S’exprimant lors de la 63e assemblée générale trimestrielle de l’Association des chefs de l’audit des banques du Nigéria(ACAEBIN) à Lagos, Mme Oni a déclaré : « L’exposition du Nigéria à la cybercriminalité reste considérable. Avec des pertes signalées dépassant les 100 milliards de nairas rien qu’en 2023, et le pays figurant parmi les foyers mondiaux des cyberattaques, le paysage du risque a fondamentalement changé. »
Représentée par Mme Olufunmillola Aluko, chef de la marque, du marketing et de l’expérience client d’Union Bank of Nigéria, Mme Oni a ajouté que la cybersécurité ne relevait plus uniquement des TI (Technologies de l’Information). Elle a insisté : « C’est une question de résilience à l’échelle de toute l’entreprise.
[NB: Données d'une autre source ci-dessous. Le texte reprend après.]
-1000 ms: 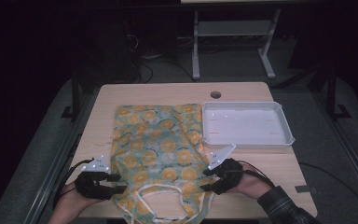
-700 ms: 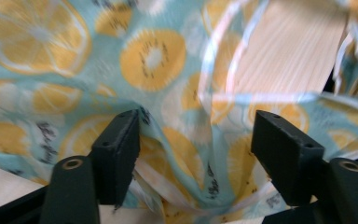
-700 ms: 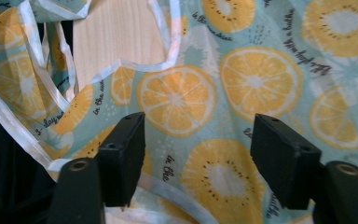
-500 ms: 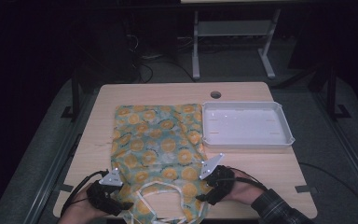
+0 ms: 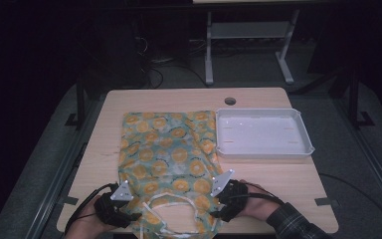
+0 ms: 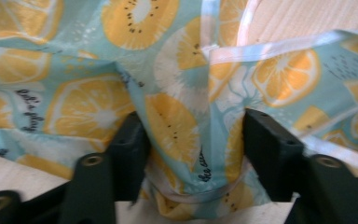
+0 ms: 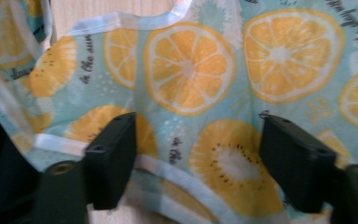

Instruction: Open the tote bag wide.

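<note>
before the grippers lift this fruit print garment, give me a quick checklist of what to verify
1. Left gripper has cloth between its jaws: ok; a fold of the garment bunches there.
2. Left pads pressing the fold: cannot tell; its jaws have just been closing.
3. Right gripper over the hem: ok; white trim runs between its jaws.
4. Right pads clamped: not ok; cloth lies flat, its jaws have just been closing.
5. White tray apart from the garment: cannot tell; the edges meet.
</note>
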A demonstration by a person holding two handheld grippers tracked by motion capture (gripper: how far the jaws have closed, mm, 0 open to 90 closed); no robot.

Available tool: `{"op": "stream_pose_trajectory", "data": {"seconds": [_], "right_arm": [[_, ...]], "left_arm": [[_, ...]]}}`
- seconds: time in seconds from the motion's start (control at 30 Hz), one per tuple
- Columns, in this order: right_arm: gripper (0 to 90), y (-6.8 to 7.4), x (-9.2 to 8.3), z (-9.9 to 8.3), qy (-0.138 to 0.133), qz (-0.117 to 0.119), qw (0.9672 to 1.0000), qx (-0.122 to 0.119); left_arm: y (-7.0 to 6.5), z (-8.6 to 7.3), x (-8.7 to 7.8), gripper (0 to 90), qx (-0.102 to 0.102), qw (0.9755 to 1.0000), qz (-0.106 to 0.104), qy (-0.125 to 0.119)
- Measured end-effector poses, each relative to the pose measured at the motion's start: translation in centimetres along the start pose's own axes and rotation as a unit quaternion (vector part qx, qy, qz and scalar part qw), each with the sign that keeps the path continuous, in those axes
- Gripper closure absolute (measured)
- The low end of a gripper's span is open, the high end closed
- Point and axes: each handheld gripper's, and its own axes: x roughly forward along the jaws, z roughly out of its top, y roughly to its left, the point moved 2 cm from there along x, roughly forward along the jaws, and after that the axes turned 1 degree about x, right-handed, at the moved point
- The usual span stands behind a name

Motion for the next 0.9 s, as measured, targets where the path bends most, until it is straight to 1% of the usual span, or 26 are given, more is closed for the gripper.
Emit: {"op": "stream_pose_trajectory", "data": {"seconds": [0.03, 0.1, 0.17, 0.23, 0.27, 0.3, 0.33, 0.37, 0.47, 0.57, 0.67, 0.77, 0.8, 0.9], "right_arm": [[34.4, -0.1, -0.1, 0.0, -0.001, -0.001, 1.0, 0.002], [40.6, -0.3, -0.2, 0.0, -0.003, -0.001, 1.0, 0.003], [49.5, -0.5, -0.3, 0.0, -0.006, -0.001, 1.0, 0.005], [60.2, -0.7, -0.3, 0.0, -0.007, -0.001, 1.0, 0.003], [63.0, -0.7, -0.4, 0.0, -0.008, 0.0, 1.0, 0.002], [68.0, -0.8, -0.4, 0.0, -0.009, 0.0, 1.0, 0.0], [71.2, -0.8, -0.4, 0.0, -0.009, 0.001, 1.0, -0.001], [77.2, -1.0, -0.4, 0.0, -0.009, 0.001, 1.0, 0.0], [86.9, -1.2, -0.4, 0.0, -0.008, -0.001, 1.0, 0.003], [88.7, -1.5, -0.4, 0.0, -0.009, 0.004, 0.9999, 0.01], [89.3, -1.7, -0.4, -0.1, -0.012, 0.01, 0.9998, 0.011], [89.5, -1.9, -0.4, -0.1, -0.013, 0.016, 0.9997, 0.013], [89.5, -1.9, -0.4, -0.1, -0.015, 0.021, 0.9995, 0.019], [89.7, -2.0, -0.5, -0.1, -0.014, 0.018, 0.9996, 0.017]], "left_arm": [[0.1, 0.0, 0.0, 47.5, -0.002, 1.0, 0.001, -0.003], [0.3, 0.0, -0.1, 52.8, -0.003, 1.0, 0.001, 0.0], [0.3, 0.1, -0.1, 60.2, -0.004, 1.0, 0.0, -0.004], [0.4, 0.3, 0.0, 69.1, -0.003, 1.0, -0.002, -0.006], [0.5, 0.3, 0.0, 72.3, -0.002, 1.0, -0.005, -0.004], [0.5, 0.3, 0.0, 76.8, -0.003, 0.9999, -0.009, -0.007], [0.6, 0.4, 0.1, 79.7, -0.007, 0.9998, -0.016, -0.009], [0.7, 0.4, 0.1, 83.3, -0.007, 0.9998, -0.019, -0.01], [0.6, 0.5, 0.2, 87.4, -0.01, 0.9996, -0.026, -0.011], [0.6, 0.5, 0.2, 88.7, -0.017, 0.9992, -0.035, -0.015], [0.8, 0.5, 0.2, 88.9, -0.023, 0.9986, -0.044, -0.017], [0.9, 0.4, 0.2, 89.1, -0.025, 0.9984, -0.048, -0.017], [0.9, 0.4, 0.2, 89.1, -0.026, 0.9983, -0.05, -0.017], [0.9, 0.4, 0.1, 89.1, -0.027, 0.9979, -0.055, -0.019]]}}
L’audit interne doit jouer un rôle de premier plan pour valider, contester et renforcer nos contrôles. »
S’exprimant sur le thème « Naviguer dans la prochaine vague : La résilience de l’audit face aux risques émergents et à la complexité réglementaire », elle a décrit un environnement complexe.
« Nous traversons une période où de multiples vagues de perturbations s’entrecroisent : des pressions macroéconomiques qui mettent à l’épreuve les bilans et la liquidité ; une volatilité du taux de change qui déstabilise les projections ; des écosystèmes numériques en expansion qui accélèrent l’innovation mais introduisent de nouveaux vecteurs de risque», a-t-elle expliqué.
Citan également : « Des incidents de cybersécurité dont l’ampleur et la sophistication ne cessent de croître ; des attentes réglementaires accrues ; et une demande croissante en matière de durabilité et de gouvernance transparente. »
« Dans ce contexte, vos rôles en tant que chefs de l’audit se sont considérablement élargis », ont rapporté les médias locaux citant Mme Oni.
Plus tôt dans son discours de bienvenue, Aina Amah, présidente de l’ACAEBIN, avait souligné que le monde évoluait plus rapidement que jamais, mettant à l’épreuve l’agilité institutionnelle et exigeant un courage professionnel encore plus grand.